Data excerpt Start Marker

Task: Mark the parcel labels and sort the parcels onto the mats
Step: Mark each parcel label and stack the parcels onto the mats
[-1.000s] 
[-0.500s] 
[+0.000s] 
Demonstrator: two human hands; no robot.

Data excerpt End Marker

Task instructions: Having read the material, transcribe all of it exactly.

Worked solution:
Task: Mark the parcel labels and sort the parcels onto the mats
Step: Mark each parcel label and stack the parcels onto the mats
[-1.000s] 
[-0.500s] 
[+0.000s] 
Demonstrator: two human hands; no robot.

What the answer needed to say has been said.